[271] This point is brought forward by Dr. Leon de Rode in his report on “L’Inversion Genitale et la Legislation,” prepared for the Third (Brussels) Congress of Criminal Anthropology in 1892. The same point is insisted on by some of my correspondents.
[272] It is a remarkable and perhaps significant fact that, while homosexuality is today in absolute disrepute in France, it was not so under the less tolerant law of the seventeenth and eighteenth centuries. The Duc de Gesvres, as described by Besenval (Memoires, i, p. 178), was a well-marked invert of feminine type, impotent, and publicly affecting all the manners of women; yet he was treated with consideration. In 1687 Madame, the mother of the Regent, writes implying that “all the young men and many of the old” practised pederasty: il n’y a que les gens du commun qui aiment les femmes. The marked tendency to inversion in the French royal family at this time is well known.
[273] A man with homosexual habits, I have been told, declared he would be sorry to see the English law changed, as then he would find no pleasure in his practices.
[274] Blackmailing appears to be the most serious risk which the invert runs. Hirschfeld states in an interesting study of blackmailing (Jahrbuch fuer sexuelle Zwischenstufen, April, 1913) that his experience shows that among 10,000 homosexual persons hardly one falls a victim to the law, but over 3000 are victimized by blackmailers.
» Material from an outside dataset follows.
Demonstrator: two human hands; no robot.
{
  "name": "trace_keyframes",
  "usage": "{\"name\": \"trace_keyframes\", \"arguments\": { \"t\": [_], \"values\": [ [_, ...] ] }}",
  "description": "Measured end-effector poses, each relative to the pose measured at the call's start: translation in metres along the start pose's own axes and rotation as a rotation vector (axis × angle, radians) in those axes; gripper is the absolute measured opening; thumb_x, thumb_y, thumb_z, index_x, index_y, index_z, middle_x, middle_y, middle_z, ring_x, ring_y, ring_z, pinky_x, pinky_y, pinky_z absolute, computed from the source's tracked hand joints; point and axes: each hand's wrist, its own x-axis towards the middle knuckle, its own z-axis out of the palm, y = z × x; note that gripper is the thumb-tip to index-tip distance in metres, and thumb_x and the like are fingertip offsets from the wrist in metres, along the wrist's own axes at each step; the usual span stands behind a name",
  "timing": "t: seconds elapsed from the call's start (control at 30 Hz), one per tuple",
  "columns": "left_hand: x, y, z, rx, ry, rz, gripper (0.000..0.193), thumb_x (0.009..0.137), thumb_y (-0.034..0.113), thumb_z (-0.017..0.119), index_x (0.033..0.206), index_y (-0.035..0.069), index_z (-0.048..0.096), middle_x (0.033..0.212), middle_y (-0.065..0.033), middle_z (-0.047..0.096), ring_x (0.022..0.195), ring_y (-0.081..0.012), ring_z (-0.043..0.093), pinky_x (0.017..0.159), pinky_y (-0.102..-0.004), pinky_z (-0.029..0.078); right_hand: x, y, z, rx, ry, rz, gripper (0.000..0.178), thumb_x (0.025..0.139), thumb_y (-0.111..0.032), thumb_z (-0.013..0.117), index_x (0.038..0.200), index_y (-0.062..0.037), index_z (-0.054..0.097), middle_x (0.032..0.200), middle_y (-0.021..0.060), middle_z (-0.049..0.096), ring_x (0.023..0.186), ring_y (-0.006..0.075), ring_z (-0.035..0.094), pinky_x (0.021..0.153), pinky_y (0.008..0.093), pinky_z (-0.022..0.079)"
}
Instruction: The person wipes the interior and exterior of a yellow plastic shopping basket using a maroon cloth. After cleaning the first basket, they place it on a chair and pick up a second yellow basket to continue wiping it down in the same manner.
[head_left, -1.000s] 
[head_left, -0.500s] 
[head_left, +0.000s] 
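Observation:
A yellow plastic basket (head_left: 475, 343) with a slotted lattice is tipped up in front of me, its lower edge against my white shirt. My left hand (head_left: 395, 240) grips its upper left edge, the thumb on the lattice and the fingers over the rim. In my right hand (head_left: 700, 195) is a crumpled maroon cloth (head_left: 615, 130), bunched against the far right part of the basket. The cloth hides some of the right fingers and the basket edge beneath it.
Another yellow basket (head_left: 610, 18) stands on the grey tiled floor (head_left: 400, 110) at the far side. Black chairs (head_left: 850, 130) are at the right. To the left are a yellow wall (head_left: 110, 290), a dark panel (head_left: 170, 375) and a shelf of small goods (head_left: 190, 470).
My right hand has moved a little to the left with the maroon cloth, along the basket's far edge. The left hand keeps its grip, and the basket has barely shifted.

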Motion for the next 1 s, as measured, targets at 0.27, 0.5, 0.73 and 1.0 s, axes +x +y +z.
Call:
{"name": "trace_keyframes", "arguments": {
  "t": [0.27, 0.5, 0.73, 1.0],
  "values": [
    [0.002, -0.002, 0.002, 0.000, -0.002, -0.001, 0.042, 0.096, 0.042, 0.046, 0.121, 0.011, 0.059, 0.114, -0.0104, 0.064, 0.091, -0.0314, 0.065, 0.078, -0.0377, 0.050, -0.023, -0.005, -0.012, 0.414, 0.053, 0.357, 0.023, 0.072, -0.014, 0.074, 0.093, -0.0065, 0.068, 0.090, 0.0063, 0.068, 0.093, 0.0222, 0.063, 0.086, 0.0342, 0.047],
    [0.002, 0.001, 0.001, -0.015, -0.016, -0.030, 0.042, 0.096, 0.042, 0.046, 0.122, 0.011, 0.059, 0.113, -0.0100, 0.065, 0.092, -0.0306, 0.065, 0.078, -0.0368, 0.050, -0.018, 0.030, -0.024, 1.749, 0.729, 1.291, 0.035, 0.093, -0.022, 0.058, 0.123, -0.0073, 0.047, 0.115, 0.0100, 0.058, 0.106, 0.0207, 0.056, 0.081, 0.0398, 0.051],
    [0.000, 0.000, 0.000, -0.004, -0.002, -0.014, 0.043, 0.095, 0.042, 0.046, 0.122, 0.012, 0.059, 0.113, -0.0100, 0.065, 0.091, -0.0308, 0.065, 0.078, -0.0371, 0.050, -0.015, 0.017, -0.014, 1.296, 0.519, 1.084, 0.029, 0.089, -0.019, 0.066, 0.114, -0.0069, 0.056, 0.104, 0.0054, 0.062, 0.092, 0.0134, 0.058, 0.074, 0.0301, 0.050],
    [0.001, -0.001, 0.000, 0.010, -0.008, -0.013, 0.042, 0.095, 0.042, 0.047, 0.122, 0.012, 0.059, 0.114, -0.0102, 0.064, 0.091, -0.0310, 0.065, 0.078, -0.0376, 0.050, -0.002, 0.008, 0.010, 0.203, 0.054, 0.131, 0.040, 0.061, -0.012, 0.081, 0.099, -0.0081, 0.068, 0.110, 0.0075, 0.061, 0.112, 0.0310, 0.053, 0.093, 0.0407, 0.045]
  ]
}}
[275] Krafft-Ebing would place this age not under 16, the age at which in England girls may legally consent to normal sexual intercourse (Psychopathia Sexualis, 1893, p. 419). It certainly should not be lower.
APPENDICES.
APPENDIX A.
HOMOSEXUALITY AMONG TRAMPS.
BY “JOSIAH FLYNT.”
I have made a rather minute study of the tramp class in the United States, England, and Germany, but I know it best in the States. I have lived with the tramps there for eight consecutive months, besides passing numerous shorter periods in their company, and my acquaintance with them is nearly of ten years’ standing. My purpose in going among them has been to learn about their life in particular and outcast life in general. This can only be done by becoming part and parcel of its manifestations.
There are two kinds of tramps in the United States: out-of-works and “hoboes.” The out-of-works are not genuine vagabonds; they really want work and have no sympathy with the hoboes. The latter are the real tramps. They make a business of begging—a very good business too—and keep at it, as a rule, to the end of their days. Whisky and Wanderlust, or the love of wandering, are probably the main causes of their existence; but many of them are discouraged criminals, men who have tried their hand at crime and find that they lack criminal wit.